» Your task
Set down the full listing that follows, word for word.

Segment Start: Dataset extract

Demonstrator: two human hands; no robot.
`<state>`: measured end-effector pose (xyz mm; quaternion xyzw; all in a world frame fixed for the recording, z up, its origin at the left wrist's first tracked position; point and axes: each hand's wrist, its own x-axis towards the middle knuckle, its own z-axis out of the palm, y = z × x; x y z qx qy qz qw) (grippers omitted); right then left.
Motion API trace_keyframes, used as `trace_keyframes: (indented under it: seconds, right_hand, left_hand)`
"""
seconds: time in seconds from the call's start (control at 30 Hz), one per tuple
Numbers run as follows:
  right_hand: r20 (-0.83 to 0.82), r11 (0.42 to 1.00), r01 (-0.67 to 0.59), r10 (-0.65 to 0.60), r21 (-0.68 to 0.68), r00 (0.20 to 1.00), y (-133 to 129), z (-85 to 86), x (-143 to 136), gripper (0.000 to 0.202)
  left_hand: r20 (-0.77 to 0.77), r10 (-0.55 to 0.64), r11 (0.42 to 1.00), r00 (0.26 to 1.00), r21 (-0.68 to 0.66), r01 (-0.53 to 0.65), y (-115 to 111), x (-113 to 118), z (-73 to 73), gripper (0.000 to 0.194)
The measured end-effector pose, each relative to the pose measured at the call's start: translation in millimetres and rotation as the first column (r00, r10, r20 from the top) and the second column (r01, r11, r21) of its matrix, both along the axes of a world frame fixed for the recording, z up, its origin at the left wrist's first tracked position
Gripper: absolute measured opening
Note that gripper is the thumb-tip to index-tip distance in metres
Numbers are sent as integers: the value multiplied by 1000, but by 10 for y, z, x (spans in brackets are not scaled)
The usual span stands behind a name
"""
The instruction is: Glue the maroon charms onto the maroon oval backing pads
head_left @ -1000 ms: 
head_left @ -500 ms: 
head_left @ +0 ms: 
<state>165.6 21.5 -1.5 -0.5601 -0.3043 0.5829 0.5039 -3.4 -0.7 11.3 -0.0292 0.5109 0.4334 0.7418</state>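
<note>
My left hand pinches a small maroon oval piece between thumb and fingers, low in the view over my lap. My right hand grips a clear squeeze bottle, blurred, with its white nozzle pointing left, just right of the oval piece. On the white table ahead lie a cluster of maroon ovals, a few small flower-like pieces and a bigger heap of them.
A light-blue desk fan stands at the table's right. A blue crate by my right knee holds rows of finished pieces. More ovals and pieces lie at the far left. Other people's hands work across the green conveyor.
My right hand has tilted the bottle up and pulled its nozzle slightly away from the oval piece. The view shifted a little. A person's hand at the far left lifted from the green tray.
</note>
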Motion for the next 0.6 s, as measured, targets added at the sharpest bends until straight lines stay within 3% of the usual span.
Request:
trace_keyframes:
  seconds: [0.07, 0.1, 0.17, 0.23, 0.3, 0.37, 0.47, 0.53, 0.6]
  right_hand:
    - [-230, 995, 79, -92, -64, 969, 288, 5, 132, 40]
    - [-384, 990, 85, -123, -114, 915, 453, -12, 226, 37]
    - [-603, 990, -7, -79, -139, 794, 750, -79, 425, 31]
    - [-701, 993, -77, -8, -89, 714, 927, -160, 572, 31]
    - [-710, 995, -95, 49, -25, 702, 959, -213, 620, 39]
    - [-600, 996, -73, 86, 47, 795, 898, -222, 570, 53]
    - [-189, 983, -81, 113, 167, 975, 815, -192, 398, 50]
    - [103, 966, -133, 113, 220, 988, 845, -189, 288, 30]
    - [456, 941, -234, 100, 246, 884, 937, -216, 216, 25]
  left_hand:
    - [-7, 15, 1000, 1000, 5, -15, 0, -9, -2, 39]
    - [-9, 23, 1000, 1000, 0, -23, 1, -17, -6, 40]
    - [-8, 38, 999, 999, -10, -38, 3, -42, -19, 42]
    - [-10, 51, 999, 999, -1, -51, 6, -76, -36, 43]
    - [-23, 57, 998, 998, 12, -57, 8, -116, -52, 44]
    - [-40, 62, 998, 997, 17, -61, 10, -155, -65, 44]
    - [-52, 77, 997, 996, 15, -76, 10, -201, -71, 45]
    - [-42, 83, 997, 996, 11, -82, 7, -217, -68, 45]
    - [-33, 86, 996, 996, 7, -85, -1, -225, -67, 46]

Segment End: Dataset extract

» The answer
Demonstrator: two human hands; no robot.
`<state>`: measured end-effector pose (xyz mm; quaternion xyzw; all in a world frame fixed for the recording, z up, its origin at the left wrist's first tracked position; point and axes: each hand's wrist, its own x-axis towards the middle knuckle, its own z-axis out of the palm, y = z × x; x y z qx qy qz qw) (grippers omitted); right then left.
Motion API trace_keyframes, used as `trace_keyframes: (indented under it: seconds, right_hand, left_hand)`
"""
seconds: time in seconds from the call's start (control at 30 Hz), one per tuple
Numbers run as follows:
  right_hand: r20 (-0.83 to 0.82), r11 (0.42 to 1.00), r01 (-0.67 to 0.59), r10 (-0.65 to 0.60), r21 (-0.68 to 0.68), r00 (0.20 to 1.00), y (-133 to 129), z (-85 to 86), x (-143 to 136), gripper (0.000 to 0.202)
  left_hand: r20 (-0.77 to 0.77), r10 (-0.55 to 0.64), r11 (0.42 to 1.00), r00 (0.26 to 1.00), r21 (-0.68 to 0.66), r01 (-0.53 to 0.65), y (-115 to 111), x (-113 to 118), z (-73 to 73), gripper (0.000 to 0.194)
The measured end-effector pose, each relative to the pose measured at the call's start: translation in millimetres and rotation as the first column (r00, r10, r20 from the top) and the second column (r01, r11, r21) of its matrix, both along the axes of a world frame fixed for the recording, z up, its origin at the left wrist's first tracked position
Gripper: absolute measured opening
Note that gripper is the thumb-tip to index-tip distance in metres
Numbers are sent as integers: the value multiplied by 1000, but by 10 for y, z, x (spans in brackets are not scaled)
The usual span stands behind a name
"""
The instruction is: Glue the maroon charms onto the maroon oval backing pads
head_left @ -1000 ms: 
head_left @ -500 ms: 
head_left @ +0 ms: 
<state>165.6 21.5 -1.5 -0.5601 -0.3043 0.5829 0.5039 -3.4 -0.7 11.3 -0.0292 0.5109 0.4334 0.7418</state>
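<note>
My left hand pinches a small maroon oval piece between thumb and fingers, low in the view over my lap. My right hand grips a clear squeeze bottle, blurred, with its white nozzle pointing left, just right of the oval piece. On the white table ahead lie a cluster of maroon ovals, a few small flower-like pieces and a bigger heap of them.
A light-blue desk fan stands at the table's right. A blue crate by my right knee holds rows of finished pieces. More ovals and pieces lie at the far left. Other people's hands work across the green conveyor.
My right hand has tilted the bottle up and pulled its nozzle slightly away from the oval piece. The view shifted a little. A person's hand at the far left lifted from the green tray.
</note>
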Motion for the next 0.6 s, as measured, targets added at the sharpest bends until straight lines stay within 3% of the usual span.
Request:
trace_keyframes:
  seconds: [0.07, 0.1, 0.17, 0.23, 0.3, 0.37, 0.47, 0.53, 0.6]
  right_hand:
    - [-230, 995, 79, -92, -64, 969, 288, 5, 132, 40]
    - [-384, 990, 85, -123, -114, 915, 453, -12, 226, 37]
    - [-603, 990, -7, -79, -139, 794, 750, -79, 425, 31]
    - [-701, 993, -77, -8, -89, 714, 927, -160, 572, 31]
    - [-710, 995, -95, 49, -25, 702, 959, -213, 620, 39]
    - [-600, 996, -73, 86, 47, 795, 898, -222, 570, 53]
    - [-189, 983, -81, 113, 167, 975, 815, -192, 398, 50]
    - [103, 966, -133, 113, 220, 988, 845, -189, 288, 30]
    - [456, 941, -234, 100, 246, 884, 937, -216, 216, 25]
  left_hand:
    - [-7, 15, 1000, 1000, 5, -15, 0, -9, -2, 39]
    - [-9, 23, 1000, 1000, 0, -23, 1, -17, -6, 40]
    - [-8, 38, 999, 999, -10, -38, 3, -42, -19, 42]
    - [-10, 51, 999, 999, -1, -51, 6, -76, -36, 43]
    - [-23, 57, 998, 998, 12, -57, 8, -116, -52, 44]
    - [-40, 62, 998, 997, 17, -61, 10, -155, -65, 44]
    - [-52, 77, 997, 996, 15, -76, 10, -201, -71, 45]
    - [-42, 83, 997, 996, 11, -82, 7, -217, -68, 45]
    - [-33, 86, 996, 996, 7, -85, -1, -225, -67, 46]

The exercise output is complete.